As human beings, we want to sympathize with others. We would prefer to like them, but, if we are unable to do so, we would, at least, like to understand them, for understanding others, even those who are cruel and evil, humanizes them.

That which is inhuman is more than merely frightening; he, she, or it is terrifying, largely because he, she, or it is altogether alien. What is totally strange and unknown is also unpredictable, and the unpredictable is terrifying.

Some deeds, by their very nature, put those who do them in the Totally Other, or Alien, category. We cannot sympathize with them, and we refuse to identify with them; they are inhuman. They are monsters. Their despicable deeds make them so.
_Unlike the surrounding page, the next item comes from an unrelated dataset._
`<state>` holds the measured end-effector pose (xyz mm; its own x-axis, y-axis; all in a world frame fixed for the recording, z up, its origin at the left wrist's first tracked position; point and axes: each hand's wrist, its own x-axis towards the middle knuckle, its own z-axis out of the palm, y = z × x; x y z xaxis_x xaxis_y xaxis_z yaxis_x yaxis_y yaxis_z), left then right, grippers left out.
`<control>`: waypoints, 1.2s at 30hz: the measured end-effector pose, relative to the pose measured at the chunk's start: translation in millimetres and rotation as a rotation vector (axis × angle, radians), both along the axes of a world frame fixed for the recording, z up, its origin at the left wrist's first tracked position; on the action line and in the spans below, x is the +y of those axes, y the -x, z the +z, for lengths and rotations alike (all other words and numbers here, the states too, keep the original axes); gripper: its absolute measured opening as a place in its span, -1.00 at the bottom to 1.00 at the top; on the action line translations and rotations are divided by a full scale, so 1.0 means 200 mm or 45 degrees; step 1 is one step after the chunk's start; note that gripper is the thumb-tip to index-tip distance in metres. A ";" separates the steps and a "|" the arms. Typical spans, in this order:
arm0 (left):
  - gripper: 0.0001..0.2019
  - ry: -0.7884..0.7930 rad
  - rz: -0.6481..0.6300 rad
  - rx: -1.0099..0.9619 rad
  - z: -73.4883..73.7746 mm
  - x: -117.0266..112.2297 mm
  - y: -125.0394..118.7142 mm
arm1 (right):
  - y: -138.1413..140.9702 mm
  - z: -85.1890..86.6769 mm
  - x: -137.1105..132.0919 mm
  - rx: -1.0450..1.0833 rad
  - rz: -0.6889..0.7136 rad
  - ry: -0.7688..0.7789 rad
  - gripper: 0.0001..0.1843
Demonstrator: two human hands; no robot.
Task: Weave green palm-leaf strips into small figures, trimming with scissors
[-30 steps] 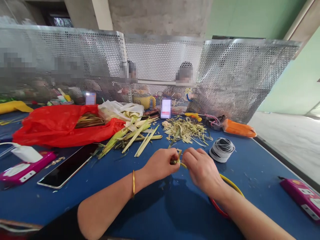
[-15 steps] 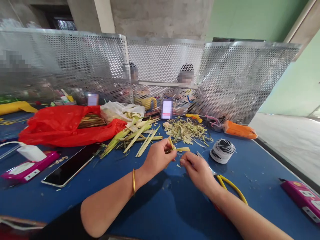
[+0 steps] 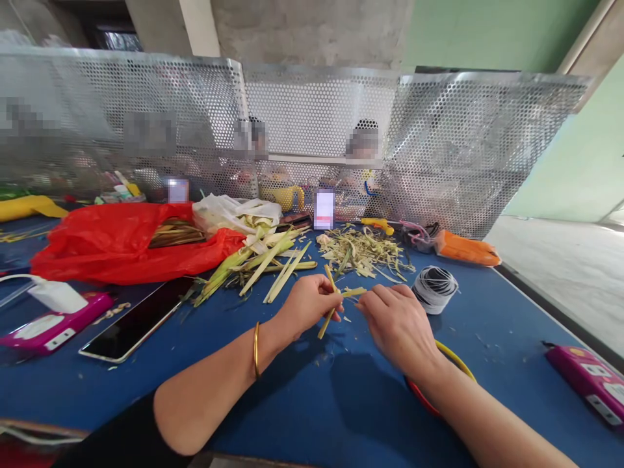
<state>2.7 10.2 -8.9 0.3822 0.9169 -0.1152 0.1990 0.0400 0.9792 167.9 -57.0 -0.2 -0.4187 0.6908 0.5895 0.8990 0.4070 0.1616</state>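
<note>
My left hand (image 3: 312, 302) pinches pale green-yellow husk strips (image 3: 329, 276) that cross at the fingertips, one running up and down, another pointing right. My right hand (image 3: 397, 322) is closed close by, fingertips at the right end of the sideways strip. What those fingers hold is too small to make out. Partly covered by my right hand and forearm lie scissors, with a yellow and red handle (image 3: 455, 357) showing. A spool of grey-white cord (image 3: 435, 290) stands just beyond that hand.
Husk scraps (image 3: 368, 250) lie piled ahead, with longer husks (image 3: 266, 260) to their left. A red plastic bag (image 3: 112, 240), a phone (image 3: 139, 322) and a magenta power strip (image 3: 58, 325) sit left. Perforated metal panels (image 3: 316, 104) close off the back, people behind them.
My right hand has moved a little right and turned its back upward, covering the scissor blades. The upright strip in my left hand now shows below the fingers too.
</note>
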 end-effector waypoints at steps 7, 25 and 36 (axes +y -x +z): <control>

Genres other than horror also sometimes make their antagonists inhuman and, therefore, monstrous. The Western Tombstone begins by depicting a band of outlaws’ slaughter of a wedding party, including the bride and groom--and the priest who was to marry them. From the outset, audience members regard them as fiends in human form and are rooting for Wyatt Earp to destroy them.
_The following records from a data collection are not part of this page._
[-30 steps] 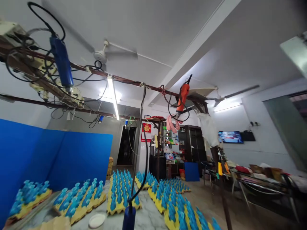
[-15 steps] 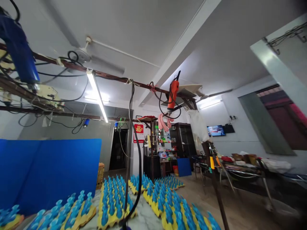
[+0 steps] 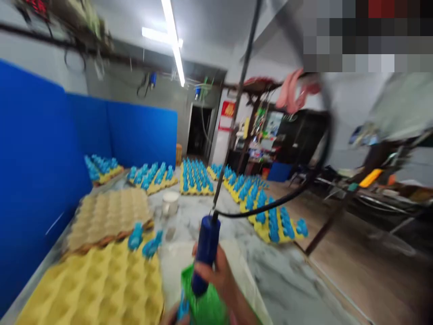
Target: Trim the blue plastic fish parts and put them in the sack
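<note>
My right hand (image 3: 221,275) is wrapped round a dark blue electric screwdriver (image 3: 207,241), which is held upright with a black cable at its top. Its lower tip is over a green container (image 3: 209,309), whose contents I cannot make out. At the bottom edge my left hand (image 3: 174,316) is partly in view, its fingers closed on a blue plastic figure (image 3: 183,308) beside the container. To the left lies a yellow egg-tray (image 3: 98,284), with two blue figures (image 3: 152,243) at its far corner.
Behind the yellow tray is a beige egg-tray stack (image 3: 110,212). A white mug (image 3: 170,203) stands on the marble-look table (image 3: 287,271). Several yellow trays of blue figures (image 3: 196,176) line the back and right. Blue panels (image 3: 37,180) border the left. The screwdriver's cable (image 3: 270,205) loops right.
My view has tilted down from the ceiling and overhead bars to the table. Both hands, the held screwdriver and the green container have come into view.
</note>
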Demonstrator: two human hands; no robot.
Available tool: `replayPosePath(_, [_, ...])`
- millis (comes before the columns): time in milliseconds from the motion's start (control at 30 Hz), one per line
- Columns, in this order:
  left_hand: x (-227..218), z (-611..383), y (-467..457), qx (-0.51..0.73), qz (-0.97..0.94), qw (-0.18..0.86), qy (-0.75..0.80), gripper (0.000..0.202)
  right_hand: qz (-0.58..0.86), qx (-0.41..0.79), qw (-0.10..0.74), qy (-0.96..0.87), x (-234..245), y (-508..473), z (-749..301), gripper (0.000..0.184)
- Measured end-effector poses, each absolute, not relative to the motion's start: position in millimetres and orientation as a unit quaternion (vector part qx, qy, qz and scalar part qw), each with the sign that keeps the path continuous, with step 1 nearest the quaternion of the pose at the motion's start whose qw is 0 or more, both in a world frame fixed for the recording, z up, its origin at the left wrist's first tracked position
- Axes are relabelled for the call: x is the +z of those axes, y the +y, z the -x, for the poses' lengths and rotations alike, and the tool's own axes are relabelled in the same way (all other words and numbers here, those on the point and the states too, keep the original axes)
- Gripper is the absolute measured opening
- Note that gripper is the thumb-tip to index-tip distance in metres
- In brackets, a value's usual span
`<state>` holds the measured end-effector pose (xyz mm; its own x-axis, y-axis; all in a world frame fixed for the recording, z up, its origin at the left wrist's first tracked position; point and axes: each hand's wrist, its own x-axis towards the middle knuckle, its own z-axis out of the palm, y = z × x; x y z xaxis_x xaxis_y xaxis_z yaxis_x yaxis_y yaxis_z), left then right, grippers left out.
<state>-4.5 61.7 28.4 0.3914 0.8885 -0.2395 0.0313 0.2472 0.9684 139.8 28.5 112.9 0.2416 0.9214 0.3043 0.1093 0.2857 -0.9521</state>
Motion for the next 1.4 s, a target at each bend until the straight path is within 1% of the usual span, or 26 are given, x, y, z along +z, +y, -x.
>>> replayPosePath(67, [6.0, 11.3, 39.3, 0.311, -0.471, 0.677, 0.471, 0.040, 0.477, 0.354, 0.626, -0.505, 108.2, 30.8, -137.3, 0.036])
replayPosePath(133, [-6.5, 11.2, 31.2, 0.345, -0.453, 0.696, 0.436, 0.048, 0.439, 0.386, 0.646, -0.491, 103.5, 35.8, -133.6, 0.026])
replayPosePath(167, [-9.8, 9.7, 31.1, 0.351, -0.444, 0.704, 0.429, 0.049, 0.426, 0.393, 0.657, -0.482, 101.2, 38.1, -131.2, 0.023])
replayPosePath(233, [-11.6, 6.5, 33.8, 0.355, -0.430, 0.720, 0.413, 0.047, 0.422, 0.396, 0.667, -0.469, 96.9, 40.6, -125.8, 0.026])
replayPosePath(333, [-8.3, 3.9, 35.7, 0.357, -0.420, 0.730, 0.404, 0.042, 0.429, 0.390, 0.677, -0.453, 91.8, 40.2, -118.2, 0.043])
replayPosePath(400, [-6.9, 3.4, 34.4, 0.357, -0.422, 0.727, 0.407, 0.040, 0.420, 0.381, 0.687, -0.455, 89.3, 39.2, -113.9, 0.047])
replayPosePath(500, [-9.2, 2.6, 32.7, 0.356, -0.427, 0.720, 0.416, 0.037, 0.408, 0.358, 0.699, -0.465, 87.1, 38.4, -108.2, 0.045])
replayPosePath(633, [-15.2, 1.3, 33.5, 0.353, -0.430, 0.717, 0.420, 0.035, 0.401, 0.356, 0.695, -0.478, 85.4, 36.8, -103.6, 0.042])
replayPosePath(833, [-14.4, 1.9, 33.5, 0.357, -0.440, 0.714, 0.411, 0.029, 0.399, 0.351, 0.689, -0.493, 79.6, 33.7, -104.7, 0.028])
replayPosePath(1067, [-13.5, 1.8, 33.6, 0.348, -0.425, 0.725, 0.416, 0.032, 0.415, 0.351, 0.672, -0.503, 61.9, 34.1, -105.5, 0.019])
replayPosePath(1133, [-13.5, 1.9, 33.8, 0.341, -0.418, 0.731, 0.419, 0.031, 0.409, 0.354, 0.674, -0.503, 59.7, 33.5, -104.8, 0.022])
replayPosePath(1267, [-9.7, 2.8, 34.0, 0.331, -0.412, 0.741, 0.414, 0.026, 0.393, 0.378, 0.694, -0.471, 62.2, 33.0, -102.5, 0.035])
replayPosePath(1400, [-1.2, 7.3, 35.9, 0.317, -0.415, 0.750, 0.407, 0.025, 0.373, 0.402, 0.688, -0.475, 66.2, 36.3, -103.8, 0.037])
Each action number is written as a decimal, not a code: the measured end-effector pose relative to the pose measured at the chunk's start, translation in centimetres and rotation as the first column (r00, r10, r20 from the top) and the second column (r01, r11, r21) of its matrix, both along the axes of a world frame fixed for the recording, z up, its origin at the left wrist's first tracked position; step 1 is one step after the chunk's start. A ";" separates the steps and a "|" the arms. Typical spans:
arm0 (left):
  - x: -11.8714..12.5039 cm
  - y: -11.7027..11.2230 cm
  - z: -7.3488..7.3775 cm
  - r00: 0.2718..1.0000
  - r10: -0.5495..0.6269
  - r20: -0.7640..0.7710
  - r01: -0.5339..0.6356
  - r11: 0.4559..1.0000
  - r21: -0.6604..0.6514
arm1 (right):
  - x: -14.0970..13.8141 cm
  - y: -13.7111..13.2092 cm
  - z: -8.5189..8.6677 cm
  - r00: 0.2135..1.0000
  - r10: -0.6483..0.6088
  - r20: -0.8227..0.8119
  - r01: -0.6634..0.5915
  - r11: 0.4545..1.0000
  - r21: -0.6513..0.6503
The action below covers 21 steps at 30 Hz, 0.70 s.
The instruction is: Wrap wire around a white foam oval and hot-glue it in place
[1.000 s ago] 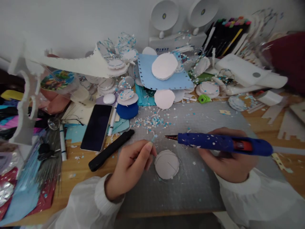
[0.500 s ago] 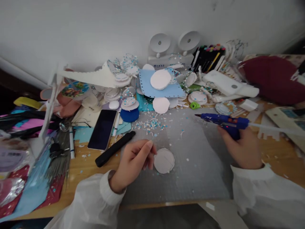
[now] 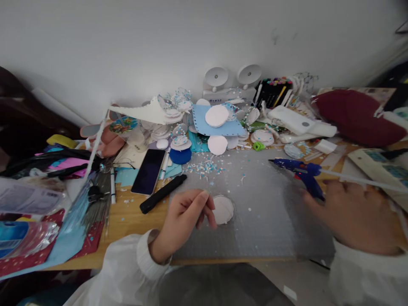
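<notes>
My left hand is over the grey cutting mat, its thumb and index finger pinched together. Whether anything small is between those fingertips I cannot make out. Beside its fingers a round white disc lies flat, partly covered by the hand. At the right, a blue hot glue gun rests on the mat with its nozzle to the left, a red light lit and a long glue stick out of its back. My right hand, slightly blurred, is just right of the glue gun with its fingers spread, holding nothing.
A black phone and a black bar-shaped tool lie to the left. Blue and white beads are scattered behind the disc. A light-blue sheet with white discs sits amid clutter along the wall. Markers stand at the back right.
My right hand has let go of the glue gun, which now lies on the mat, and has moved right. My left hand stays pinched near the disc. The view has shifted slightly.
</notes>
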State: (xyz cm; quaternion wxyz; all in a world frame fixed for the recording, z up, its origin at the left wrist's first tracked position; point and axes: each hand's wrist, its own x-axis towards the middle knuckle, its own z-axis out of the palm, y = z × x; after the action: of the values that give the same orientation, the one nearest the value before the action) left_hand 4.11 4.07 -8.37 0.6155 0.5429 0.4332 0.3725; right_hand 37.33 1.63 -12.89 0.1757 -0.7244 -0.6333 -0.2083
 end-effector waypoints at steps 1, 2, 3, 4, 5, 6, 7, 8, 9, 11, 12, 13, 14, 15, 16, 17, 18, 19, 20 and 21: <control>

Usually, stalking, harming, and, especially, killing an innocent, such as a faithful canine or feline companion or, worse, a child will automatically put the perpetrator of such a crime on the readers’ most wanted list. Stephen King adopts this tactic in many of his novels; IT and Desperation are good examples. William Peter Blatty’s The Exorcist is another.

The brutal beating or rape of a woman also suffices to render a villain beyond contempt. King employs this stratagem in Rose Madder, and Dean Koontz favors it in many of his novels. Likewise, in the Clint Eastwood film Sudden Impact, even Dirty Harry lets the killer of her sister’s rapists off the hook when she takes the rapists to task with a bullet to the groin, followed by a second to the brain.

Vilifying the villain has another benefit for writers, too. After an antagonist’s inhuman deeds has rendered him, her, or it monstrous, readers will support virtually anything the hero or heroine does to the villain, including torture, for such a fiend, they will believe, deserves whatever befalls him, her, or it. Some deeds bring not only retribution, but also vengeance with a vengeance, so to speak. Think of Hitler. What punishment would have been too harsh in repayment for the horrors he inflicted upon millions? Or Ted Bundy. Was electrocution too light a penalty for what he did to all the women he tormented and killed?

Vilifying the villain allows writers to up the intensity of the action and, when payday finally comes, the price that he, she, or it is forced to pay at the hands of the protagonist-become-avenger.